Repeat the lines of the data exactly, from the first one through the one that contains "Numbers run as".

━━━ Input data ━━━

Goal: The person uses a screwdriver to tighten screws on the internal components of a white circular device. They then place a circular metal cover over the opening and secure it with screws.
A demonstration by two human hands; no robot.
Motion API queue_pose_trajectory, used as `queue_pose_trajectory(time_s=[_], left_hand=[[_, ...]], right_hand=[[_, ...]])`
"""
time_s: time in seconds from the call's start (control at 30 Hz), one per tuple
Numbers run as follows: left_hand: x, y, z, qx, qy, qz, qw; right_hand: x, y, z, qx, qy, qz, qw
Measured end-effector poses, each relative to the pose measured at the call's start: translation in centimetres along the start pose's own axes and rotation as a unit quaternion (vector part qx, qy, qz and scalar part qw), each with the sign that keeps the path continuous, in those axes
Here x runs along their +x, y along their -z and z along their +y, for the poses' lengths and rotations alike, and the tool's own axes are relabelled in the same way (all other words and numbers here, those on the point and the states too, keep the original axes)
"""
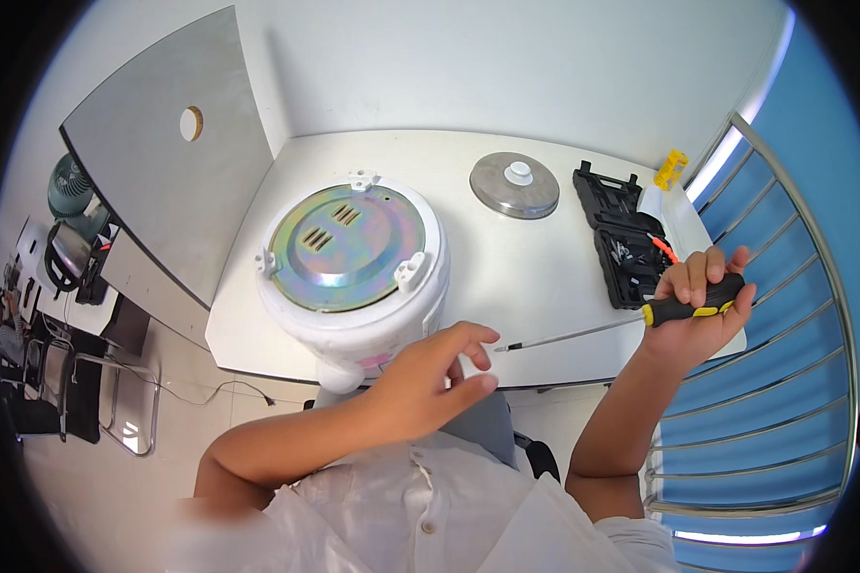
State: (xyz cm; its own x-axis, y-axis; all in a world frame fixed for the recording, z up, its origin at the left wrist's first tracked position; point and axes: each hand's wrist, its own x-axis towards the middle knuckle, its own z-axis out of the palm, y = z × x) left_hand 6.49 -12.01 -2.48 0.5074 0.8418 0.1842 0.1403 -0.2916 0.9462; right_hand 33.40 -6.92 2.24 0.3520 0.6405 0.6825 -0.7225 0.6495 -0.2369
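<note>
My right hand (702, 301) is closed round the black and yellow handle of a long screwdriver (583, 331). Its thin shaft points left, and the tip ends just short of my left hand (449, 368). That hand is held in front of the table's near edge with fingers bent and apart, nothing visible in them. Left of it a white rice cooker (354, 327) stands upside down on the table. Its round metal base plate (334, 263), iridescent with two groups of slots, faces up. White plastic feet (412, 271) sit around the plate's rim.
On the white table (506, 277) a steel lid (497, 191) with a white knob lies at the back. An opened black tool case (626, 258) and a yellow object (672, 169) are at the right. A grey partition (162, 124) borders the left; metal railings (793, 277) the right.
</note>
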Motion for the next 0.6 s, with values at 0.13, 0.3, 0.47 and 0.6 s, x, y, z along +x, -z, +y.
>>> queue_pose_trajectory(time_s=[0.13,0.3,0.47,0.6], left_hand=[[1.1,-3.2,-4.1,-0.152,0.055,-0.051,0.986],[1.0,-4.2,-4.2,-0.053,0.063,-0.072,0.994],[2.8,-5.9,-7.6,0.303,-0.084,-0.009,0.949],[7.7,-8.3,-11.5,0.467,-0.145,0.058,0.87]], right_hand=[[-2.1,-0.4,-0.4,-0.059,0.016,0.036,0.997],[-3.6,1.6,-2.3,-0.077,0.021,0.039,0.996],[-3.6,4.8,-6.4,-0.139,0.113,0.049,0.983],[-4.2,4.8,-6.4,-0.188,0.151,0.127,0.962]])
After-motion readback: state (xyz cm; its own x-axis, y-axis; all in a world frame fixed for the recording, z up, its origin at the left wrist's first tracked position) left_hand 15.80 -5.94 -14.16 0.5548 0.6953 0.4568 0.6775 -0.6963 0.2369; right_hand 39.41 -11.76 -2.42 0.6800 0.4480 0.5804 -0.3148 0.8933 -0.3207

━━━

Solution to the problem:
Goal: The person uses a screwdriver to tighten screws on the internal components of a white circular device. They then place a circular metal cover over the opening and secure it with screws.
A demonstration by two human hands; no robot.
Motion API queue_pose_trajectory, used as `queue_pose_trajectory(time_s=[_], left_hand=[[_, ...]], right_hand=[[_, ...]])`
"""
time_s: time in seconds from the call's start (control at 30 Hz), one per tuple
Numbers run as follows: left_hand: x, y, z, qx, qy, qz, qw; right_hand: x, y, z, qx, qy, qz, qw

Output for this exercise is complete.